Un appât commercial, le gratuit ? Né avec le développement du marketing, il atteint son apogée au début du xxe siècle à travers l’un des pionniers du genre : la marque Gillette, qui offre ses rasoirs… pour mieux vendre ses lames. La gratuité, dans la sphère économique, est ainsi devenue l’adage d’industries entières, écrit Chris Anderson*, journaliste américain et spécialiste du phénomène.

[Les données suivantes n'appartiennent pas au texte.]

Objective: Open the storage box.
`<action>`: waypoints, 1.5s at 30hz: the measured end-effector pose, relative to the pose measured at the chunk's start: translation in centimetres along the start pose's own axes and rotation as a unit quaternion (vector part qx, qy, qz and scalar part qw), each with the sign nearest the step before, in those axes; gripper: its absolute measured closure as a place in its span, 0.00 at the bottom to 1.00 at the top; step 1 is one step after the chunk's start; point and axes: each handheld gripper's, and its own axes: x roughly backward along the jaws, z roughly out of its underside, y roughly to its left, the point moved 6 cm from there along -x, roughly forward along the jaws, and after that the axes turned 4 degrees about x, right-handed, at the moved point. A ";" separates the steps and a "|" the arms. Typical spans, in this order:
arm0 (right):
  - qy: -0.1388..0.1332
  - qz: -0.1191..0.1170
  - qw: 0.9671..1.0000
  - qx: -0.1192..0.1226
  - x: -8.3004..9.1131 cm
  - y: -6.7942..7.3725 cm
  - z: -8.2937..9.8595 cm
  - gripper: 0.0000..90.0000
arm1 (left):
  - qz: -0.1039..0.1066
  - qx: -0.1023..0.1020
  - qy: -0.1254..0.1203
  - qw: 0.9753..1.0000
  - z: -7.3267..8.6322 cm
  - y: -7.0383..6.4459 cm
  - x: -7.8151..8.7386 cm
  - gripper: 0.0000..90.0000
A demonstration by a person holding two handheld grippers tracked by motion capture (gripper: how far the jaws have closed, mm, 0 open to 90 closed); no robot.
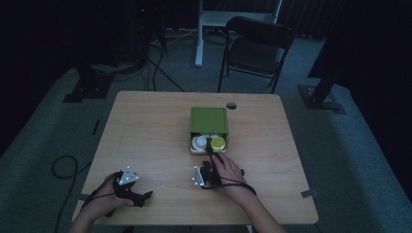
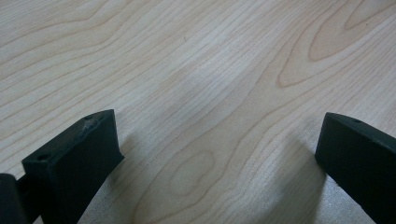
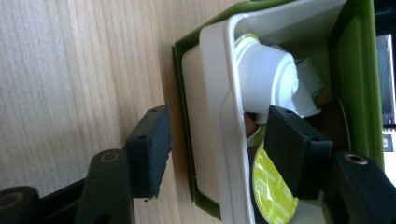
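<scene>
A green box stands near the middle of the wooden table. Its white drawer is slid out toward me, holding a white cup and a yellow-green lidded pot. My right gripper is open at the drawer front. In the right gripper view the right gripper straddles the drawer's front wall, one jaw outside and one inside beside the cup and lid, with a small gap on each side. My left gripper rests open on the near left; between the jaws of the left gripper lies bare wood.
A black folding chair stands beyond the table's far edge, next to a white desk leg. A round cable hole sits just behind the box. Cables loop on the floor at the left.
</scene>
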 end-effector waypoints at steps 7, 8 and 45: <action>0.012 -0.001 1.000 0.017 -0.8 0.4 0.0 0.55 | 0.000 0.000 0.000 1.000 0.0 0.0 0.0 0.00; 0.014 0.008 1.000 0.022 -0.9 0.3 0.1 0.60 | 0.000 0.000 0.000 1.000 0.0 0.0 0.0 0.00; 0.029 0.031 0.997 0.064 -1.2 0.0 0.2 0.80 | 0.000 0.000 0.000 1.000 0.0 0.0 0.0 0.00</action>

« Donner le téléphone portable et vendre le forfait mensuel, casser le prix de la console et vendre des jeux… », égraine celui qui, en 2009, décrypta le premier la nouvelle « économie du gratuit ». Autrement dit, avec Internet, l’avènement d’une société du libre accès, qui concernera en particulier l’offre culturelle : musique, cinéma, médias… « Je n’achète plus de journaux depuis des années », explique Alain, 58 ans, qui, chaque matin, attrape le quotidien gratuit sur son présentoir à l’entrée du métro et parcourt le reste de la presse sur son écran gratuitement, parce que c’est inclus dans son abonnement Internet.

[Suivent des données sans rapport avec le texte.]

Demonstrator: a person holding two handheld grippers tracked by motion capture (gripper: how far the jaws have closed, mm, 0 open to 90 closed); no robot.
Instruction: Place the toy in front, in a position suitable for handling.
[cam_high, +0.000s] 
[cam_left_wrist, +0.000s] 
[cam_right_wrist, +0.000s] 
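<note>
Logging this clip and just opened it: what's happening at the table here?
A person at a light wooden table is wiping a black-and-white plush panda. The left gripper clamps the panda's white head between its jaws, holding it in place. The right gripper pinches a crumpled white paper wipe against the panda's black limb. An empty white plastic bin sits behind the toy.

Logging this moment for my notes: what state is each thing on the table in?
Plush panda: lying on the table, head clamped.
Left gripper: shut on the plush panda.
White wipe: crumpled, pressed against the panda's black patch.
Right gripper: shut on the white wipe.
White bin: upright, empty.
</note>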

Ce qui est offert… se perd
« “Gratuit” est devenu le cri de ralliement de l’homme de marketing moderne, le consommateur ne manquant jamais d’y réagir », décrypte Chris Anderson. Or, à l’ère du numérique, le coût de l’« hameçon » est négligeable, voire nul, à l’instar de Google, dont nous utilisons « à l’œil » les innombrables logiciels en enrichissant leur inventeur… « Qu’importe, puisque c’est gratis », rétorque Emile, 22 ans. Chris Anderson lui répondrait sans doute que, dans ce système, ce n’est plus la marchandise qui rapporte au vendeur mais le consommateur lui-même, souvent à son insu (« Si un produit est gratuit, c’est que vous êtes le produit ! »).

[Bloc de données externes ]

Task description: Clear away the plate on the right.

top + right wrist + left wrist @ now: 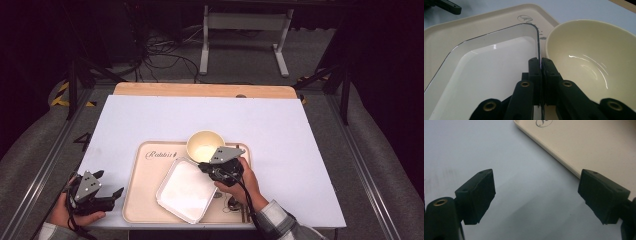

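Note:
A beige tray lies on the white table near its front edge. On it rests a white rectangular plate, set at an angle, and a cream bowl stands at the tray's back. My right gripper is shut on the plate's rim, right next to the bowl. My left gripper sits open on the table just left of the tray, nothing between its jaws; the tray's edge passes close to its right jaw.
Dark cutlery lies on the tray's front right part, partly under the right hand. The white sheet covers a wooden tabletop. Cables and a white frame are on the floor beyond.

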Demonstrator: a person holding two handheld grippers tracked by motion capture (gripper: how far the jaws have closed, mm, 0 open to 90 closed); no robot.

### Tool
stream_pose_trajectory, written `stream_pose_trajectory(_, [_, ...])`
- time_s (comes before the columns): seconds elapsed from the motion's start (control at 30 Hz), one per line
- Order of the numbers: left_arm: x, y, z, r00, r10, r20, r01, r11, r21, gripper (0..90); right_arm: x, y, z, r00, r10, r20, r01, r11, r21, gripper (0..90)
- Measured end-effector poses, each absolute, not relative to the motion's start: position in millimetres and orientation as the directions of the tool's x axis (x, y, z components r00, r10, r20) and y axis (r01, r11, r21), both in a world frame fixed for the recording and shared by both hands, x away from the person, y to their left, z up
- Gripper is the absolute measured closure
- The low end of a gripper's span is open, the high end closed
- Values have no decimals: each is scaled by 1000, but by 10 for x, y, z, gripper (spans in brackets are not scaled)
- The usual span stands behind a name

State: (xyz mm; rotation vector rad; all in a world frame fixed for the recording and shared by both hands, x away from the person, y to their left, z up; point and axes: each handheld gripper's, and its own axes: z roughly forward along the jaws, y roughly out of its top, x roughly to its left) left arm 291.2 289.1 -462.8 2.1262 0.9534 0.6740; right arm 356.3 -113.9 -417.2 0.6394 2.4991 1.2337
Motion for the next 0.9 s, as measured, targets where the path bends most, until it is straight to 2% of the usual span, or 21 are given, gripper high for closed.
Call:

Et pendant que nos données personnelles prennent de la valeur pour les publicitaires, le produit offert, lui, en perd. « Regardez tous les échantillons et autres petits cadeaux commerciaux qu’on laisse souvent au fond de son sac et que l’on finit par jeter », fait remarquer Valérie Gaillard**, enseignante et chercheuse, dont les études portent sur le comportement du consommateur. « On n’y accorde pas d’importance parce qu’on ne les a ni payés ni même demandés », observe-t-elle.